Diante da situação em que nos encontramos, poderíamos reagir reafirmando a condição da Igreja como o povo real, a nação santa e a geração escolhida. Poderíamos até sucumbir diante da tentação de manifestar tudo aquilo que de bom a Igreja faz e procurar esbater a realidade negativa que nos atinge ou minorar o seu impacto negativo na comunidade. Mas a voz do Alto faz-nos compreender que as prerrogativas quanto à realeza, à santidade e à eleição pertencem a Deus, e que o bem também nasce d’Ele e cresce em nós por ação do Seu Espírito Santo: “somos servos inúteis” (Lc 17, 7).
“Onde está o seu Deus? - perguntam as nações; onde está o amor que proclamamos, onde está a fé que professamos? – perguntamos nós e perguntam aqueles a quem somos enviados como suas testemunhas.
A falta de confiança na Igreja tornou-se uma ferida profunda, uma ferida de morte, porque é ferida aberta no coração de Deus, no coração e na vida dos que a Igreja não protegeu, não cuidou e deixou entregues à violência dos homens. Não queremos uma Igreja assim, não queremos pôr em causa o nome de Deus, não queremos o sofrimento dos mais débeis do rebanho, não queremos comprometer a fé profunda e sincera dos mais simples.
“Transmitir a fé – celebrar a Páscoa”. É o lema escolhido pela nossa Diocese para a Quaresma deste ano, para o tempo favorável e de graça que hoje iniciamos e nos levará até à solenidade da Ressurreição do Senhor.
Somos confrontados com a grande missão que o Senhor nos confiou de levar o Evangelho da Salvação a todos: crianças, jovens e adultos. Trata-se de transmitir a fé, que, sendo dom de Deus, há de ser acolhida por nós e há de chegar a muitos com a cooperação da nossa palavra e o testemunho da nossa vida.

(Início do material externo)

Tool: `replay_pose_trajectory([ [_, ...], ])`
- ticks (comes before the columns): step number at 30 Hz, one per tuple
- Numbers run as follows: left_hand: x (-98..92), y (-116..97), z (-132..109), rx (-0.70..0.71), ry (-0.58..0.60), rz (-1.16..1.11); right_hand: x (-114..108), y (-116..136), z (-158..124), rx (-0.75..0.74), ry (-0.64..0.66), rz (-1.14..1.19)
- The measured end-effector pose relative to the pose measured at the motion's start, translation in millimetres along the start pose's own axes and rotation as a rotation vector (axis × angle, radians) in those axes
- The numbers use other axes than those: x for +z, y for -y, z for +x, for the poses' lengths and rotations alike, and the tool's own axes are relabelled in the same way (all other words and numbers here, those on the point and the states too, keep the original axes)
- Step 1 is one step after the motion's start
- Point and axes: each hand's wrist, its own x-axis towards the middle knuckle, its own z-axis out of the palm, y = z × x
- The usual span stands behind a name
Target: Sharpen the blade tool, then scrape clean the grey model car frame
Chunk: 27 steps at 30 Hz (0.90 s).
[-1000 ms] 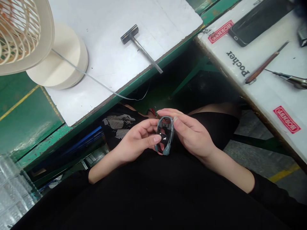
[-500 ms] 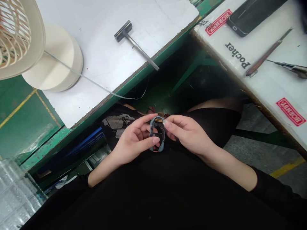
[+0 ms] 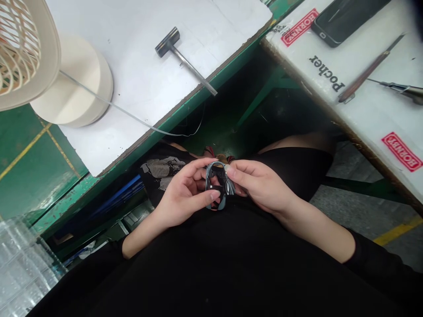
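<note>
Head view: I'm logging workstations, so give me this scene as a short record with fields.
Held piece: small blue-grey and black hollow shell
Left hand: holds the shell, thumb across its black part
Right hand: thumb and finger at the shell's upper rim
Left side: cream plastic fan; dark metal T-shaped hammer
Right side: black rectangular phone; brown-handled slim blade; thin-tipped metal tool

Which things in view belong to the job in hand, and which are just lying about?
In hand:
grey-and-black part, held by left hand and right hand

Apparently just lying about:
hammer
phone
wooden-handled tool
thin-tipped metal tool
fan
</note>
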Motion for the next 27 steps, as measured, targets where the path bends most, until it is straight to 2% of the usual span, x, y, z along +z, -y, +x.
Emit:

O mistério Pascal de Jesus Cristo, a sua paixão, morte e ressurreição, constitui o anúncio a realizar, o primeiro anúncio, que tem poder para provocar o encontro pessoal, aquele íntimo e vital encontro que faz novos discípulos e introduz na comunidade eclesial.
Para transmitir a fé, não bastam as palavras, mas é necessário percorrer com Cristo o caminho da paixão e da morte como via de acesso à ressurreição. A experiência da nossa paixão e da paixão da Igreja, com as caraterísticas que assume no nosso tempo, é esperança de nova aurora de encontro de muitos com o Ressuscitado e, por isso, condição para a transmissão da fé de que nos sentimos servidores.
Caríssimos irmãos e irmãs!
Esta Quaresma deve ser para todos nós uma oportunidade para regressarmos à fé como encontro pessoal e comunitário com Jesus, que por nós padece e morre, a fim de nos dar a Vida.
Esta Quaresma deve ser para todos nós um tempo de graça para assumirmos os nossos pecados, vivermos o arrependimento, celebrarmos o perdão e nos abrirmos à conversão ao Senhor, nosso Deus.
Esta Quaresma deve ser para nós uma ocasião para cuidarmos da transmissão da fé às crianças, jovens e adultos, com a oferta do sacrifício da nossa vida, com verdade e com amor.
Esta Quaresma deve ser para nós alento e força para passarmos de uma cultura moldada pelo espírito do mundo a uma cultura de fé, moldada pelo Espírito de Deus.
Celebraremos a Páscoa mais felizes a mais capazes de, com humildade e com amor, darmos ao mundo as razões da nossa fé e da nossa esperança.